2.1 Random Variable
A random variable is a variable whose value is subject to variations due to chance.
Note: Mathematically, a random variable \(X:\Omega\rightarrow E\) is a measureable function from the set of of possible random outcomes \(\Omega\) to some set \(E\) where usually, \(E = \mathbb{R}\).
A discrete random variable is a random variable that can take only a countable number of distinct values (so the set \(E\) is countable).
- Example: A Binomial random variable is a discrete random variable \(X\) where \(X\) can take values \(0,1,2,...,n\) and \(P(X = x) = {n \choose x} p^x(1-p)^{n-x}\)
- Example: A Poisson random variable is a discrete random variable \(X\) where \(X\) can take values \(0,1,2,...\) and \(P(X = x) = \frac{\lambda^ke^{-\lambda}}{x!}\)
The distribution of a discrete random variable is described as a list of values and their associated probabilities, usually described with a probability mass function, \(p(x) = P(X = x)\).
A continuous random variable is a random variable that can take an uncountable (think infinite) number of distinct numerical values (the set \(E\) is a subset of \(\mathbb{R}\)).

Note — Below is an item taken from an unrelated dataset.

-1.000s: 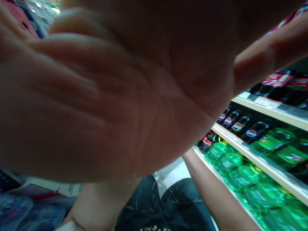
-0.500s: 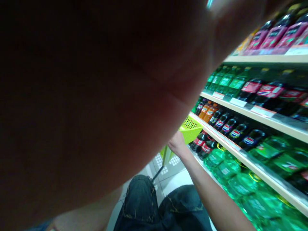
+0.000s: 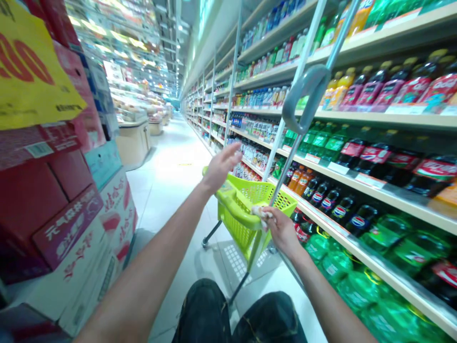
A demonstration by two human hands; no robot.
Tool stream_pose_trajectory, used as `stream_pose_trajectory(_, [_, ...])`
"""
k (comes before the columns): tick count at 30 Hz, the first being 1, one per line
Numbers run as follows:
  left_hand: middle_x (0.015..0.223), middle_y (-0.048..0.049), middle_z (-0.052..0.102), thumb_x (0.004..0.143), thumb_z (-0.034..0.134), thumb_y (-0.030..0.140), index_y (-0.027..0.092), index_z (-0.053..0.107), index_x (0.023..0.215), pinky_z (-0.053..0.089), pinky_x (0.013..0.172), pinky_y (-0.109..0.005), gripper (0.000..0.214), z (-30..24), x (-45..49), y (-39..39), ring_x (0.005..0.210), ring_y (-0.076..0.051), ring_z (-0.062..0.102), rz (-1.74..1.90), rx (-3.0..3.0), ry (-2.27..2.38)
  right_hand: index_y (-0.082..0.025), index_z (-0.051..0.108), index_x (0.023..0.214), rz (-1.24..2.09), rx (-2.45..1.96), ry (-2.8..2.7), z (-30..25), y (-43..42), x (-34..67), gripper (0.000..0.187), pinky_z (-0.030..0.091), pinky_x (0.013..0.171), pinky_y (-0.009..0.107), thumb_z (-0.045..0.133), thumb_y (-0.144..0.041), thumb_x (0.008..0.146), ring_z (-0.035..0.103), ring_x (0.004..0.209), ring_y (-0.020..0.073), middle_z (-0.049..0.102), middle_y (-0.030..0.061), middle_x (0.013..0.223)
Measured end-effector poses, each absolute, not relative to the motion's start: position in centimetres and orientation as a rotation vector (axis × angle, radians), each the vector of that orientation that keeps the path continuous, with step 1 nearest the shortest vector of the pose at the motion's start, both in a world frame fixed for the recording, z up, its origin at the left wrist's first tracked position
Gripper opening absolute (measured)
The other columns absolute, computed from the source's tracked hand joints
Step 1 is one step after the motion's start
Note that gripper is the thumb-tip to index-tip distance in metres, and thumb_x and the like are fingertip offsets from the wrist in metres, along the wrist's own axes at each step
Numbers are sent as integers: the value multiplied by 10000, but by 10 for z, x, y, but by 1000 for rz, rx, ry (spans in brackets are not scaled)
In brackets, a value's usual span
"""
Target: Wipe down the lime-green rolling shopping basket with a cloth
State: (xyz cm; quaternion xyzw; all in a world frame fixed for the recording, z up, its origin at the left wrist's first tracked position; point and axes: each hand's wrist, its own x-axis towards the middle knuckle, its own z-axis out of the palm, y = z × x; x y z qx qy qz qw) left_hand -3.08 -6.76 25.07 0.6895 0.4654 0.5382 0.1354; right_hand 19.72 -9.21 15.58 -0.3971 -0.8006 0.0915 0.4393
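Low in front of me stands a lime-green shopping cart [image 3: 233,228] with perforated basket walls and a curved handle bar [image 3: 232,202]. My left hand [image 3: 223,166] is over the left end of that bar, fingers stretched out and holding nothing. At the bar's right end, my right hand [image 3: 283,231] pinches a crumpled white cloth or tissue [image 3: 263,216] that touches the green plastic. Just beyond that hand, a thin metal pole [image 3: 285,171] with a grey loop-shaped grip [image 3: 307,100] rises toward the upper right; its lower end is hidden.
Shelves [image 3: 357,176] of soft drink bottles run along the right, close to the cart. Stacked drink cartons [image 3: 89,238] rise on the left under a yellow price sign [image 3: 32,71]. A tiled aisle [image 3: 167,166] stretches ahead, with display counters [image 3: 134,138] farther off.
A large blurred hand that covered most of the view has gone from before the camera. My left hand is now out over the cart bar; my right stays near its right end.
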Motion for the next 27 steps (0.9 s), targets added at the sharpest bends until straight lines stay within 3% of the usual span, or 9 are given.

The distribution of a continuous random variable is described with probabilities of intervals of values (rather than distinct values) through the cumulative distribution function (cdf), \(F(x) = P(X < x)\).
For most of the distributions we will talk about, the distribution can also be described with a probability density function (pdf) such that the cdf is defined as an integral over the pdf, \(F(x) = \int^x_{-\infty}f(y)dy\) where \(f(y) \geq 0\) is the pdf.
- Example: Uniform distribution on \([a,b]\) where \(f(x) = \frac{1}{b-a} \text{ if } a\leq x \leq b; 0\text{ otherwise }\).
- Example: Gaussian distribution on the real line, \(\mathbb{R}\), where \(f(x) = \frac{1}{\sigma\sqrt{2\pi}}e^{-\frac{1}{2}\left(\frac{x - \mu}{\sigma}\right)^2}\).
- Example: Beta distribution on \([0,1]\) where \(f(x) = \frac{\Gamma(\alpha+\beta)}{\Gamma(\alpha)\Gamma(\beta)}x^{\alpha-1}(1-x)^{\beta-1}\).